En comparación con algunos frutos, los cuales son considerados en general como alimentos ricos en antioxidantes, en ambos métodos P. domingensis con 4604 y 2844 μmol/100g bh en DPPH y FRAP respectivamente, estuvo por debajo de la guayaba (Psidium guajava) con 6230 y 7500 μmol/100g bh en DPPH y FRAP respectivamente, lo cual era esperado. Aún así, P. domingensis tiene buenos valores superiores a la fresa (Fragaria vesca) con 1209 y 2300 μmol/100g bh en DPPH y FRAP, el mango (Mangifera indica) con 1328 y 1500 μmol/100g bh DPPH y FRAP, y la papaya (Carica papaya) con 421 y 1000 μmol/100g bh en DPPH y FRAP respectivamente (^{Corral-Aguayo et al., 2008}). Al igual que otros hongos (^{Boda et al. 2012}), P. domingensis podría usarse como un alimento funcional con beneficios a la salud.

Actividad antifúngica

La inhibición del crecimiento de hongos patógenos por P. domingensis fue menor del 30 %, siendo 27, 17 y 16 % para F. oxysporum, R. solani y T. atroviride respectivamente (Figura 4). ^{Nikolovska-Nedelkoska et al. (2013)} encontraron también una nula o escasa actividad antifúngica en macromicetos. Contrariamente, R. solani fue inhibido 83 % con el antifúngico Antrak 50 al 2 % y en varios hongos se ha reportado actividad antifúngica (^{Al-Fatimi et al., 2013}).

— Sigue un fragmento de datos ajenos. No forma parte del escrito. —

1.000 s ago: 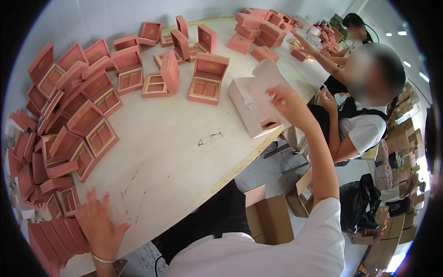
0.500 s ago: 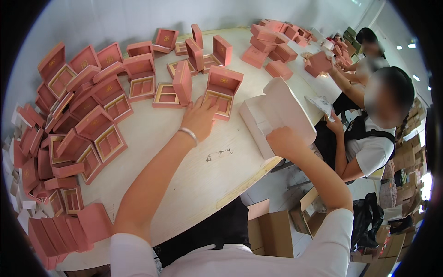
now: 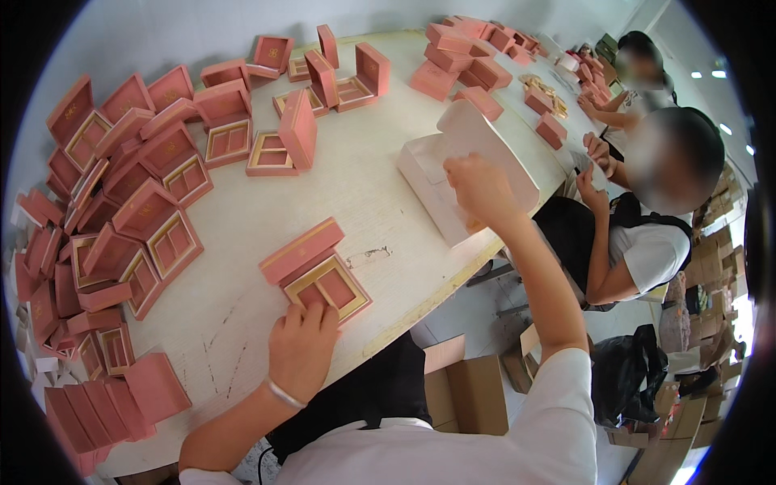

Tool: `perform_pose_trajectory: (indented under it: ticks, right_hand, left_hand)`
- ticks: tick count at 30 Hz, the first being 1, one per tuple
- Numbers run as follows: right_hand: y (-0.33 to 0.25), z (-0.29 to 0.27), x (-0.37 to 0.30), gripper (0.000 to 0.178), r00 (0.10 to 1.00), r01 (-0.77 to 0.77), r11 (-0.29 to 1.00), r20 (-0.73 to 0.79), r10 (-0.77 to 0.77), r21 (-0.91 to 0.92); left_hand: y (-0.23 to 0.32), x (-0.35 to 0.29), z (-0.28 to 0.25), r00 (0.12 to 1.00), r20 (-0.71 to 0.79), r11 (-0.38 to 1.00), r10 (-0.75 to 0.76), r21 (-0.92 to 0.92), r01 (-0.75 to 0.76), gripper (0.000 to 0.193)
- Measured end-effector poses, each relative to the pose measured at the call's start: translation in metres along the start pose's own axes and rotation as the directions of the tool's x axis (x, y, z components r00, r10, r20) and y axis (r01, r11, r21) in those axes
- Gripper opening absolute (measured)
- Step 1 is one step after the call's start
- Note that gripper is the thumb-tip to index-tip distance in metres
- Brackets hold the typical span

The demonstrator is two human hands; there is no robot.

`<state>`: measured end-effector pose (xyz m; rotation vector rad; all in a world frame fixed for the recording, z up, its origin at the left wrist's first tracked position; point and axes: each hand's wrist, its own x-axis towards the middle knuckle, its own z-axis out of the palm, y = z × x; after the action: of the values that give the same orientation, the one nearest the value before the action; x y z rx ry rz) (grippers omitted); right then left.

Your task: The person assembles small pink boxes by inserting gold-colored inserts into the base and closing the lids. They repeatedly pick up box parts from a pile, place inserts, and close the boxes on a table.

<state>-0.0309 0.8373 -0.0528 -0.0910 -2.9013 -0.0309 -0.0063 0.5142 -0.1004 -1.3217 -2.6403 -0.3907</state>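
An open pink jewellery box [image 3: 329, 288] with a gold-edged, divided inside lies near the table's front edge, its lid raised on the far side. My left hand [image 3: 305, 347] grips its near rim with curled fingers. To the right, a white carton [image 3: 432, 190] stands with its flap lid [image 3: 505, 153] up. Over the carton's opening is my right hand [image 3: 483, 192], fingers closed; whatever they hold is hidden. A small yellowish patch [image 3: 474, 225] shows below that hand, too unclear to name.
Many open pink boxes [image 3: 166, 230] crowd the table's left side, several more [image 3: 297, 129] stand further back. Closed pink boxes [image 3: 453, 61] are piled at the far right. A person [image 3: 638, 234] sits on the right, another beyond. Brown cartons [image 3: 477, 400] and a black bag [image 3: 630, 376] are below the table.
My left hand has drawn one open pink box from the row toward me, and it has turned. My right hand has moved up and left over the white carton.
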Motion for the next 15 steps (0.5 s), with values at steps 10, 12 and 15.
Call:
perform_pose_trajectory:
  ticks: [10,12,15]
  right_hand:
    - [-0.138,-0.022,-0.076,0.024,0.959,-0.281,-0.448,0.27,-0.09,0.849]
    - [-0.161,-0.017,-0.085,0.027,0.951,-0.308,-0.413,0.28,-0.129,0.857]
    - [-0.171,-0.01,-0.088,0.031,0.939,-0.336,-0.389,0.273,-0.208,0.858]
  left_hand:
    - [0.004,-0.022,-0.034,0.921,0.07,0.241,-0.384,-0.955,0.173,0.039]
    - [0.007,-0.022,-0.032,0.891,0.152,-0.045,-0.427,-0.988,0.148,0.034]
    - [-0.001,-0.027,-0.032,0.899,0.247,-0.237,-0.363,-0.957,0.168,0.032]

Figura 4. Actividad antifúngica de Phillipsia domingensis y el antifúngico benomilo (Antrak 50) contra tres hongos patógenos. Desviación estándar de medias por triplicado. Letras sobre columnas indican diferencias estadísticas de una misma categoría (P<0.05). 

Actividad antihelmíntica

La actividad antihelmíntica se observó hasta las 24 h, paralizando un 63 % de nematodos y 100 % a las 36 h. A las 48 h los controles cambiaron, M9 pasó de 0 a 3 % y Levamisol de 100 a 86 %; así, los resultados no se consideraron confiables (Figura 5). Aunque un efecto retardado no es lo ideal, el alto porcentaje de inhibición de P. domingensis resultó promisorio.

Figura 5. Actividad antihelmíntica de Phillipsia domingensis contra Caenorhabditis elegans. Control negativo “medio M9”, control positivo “Levamisol”. Promedio en porcentaje de inhibición por triplicado.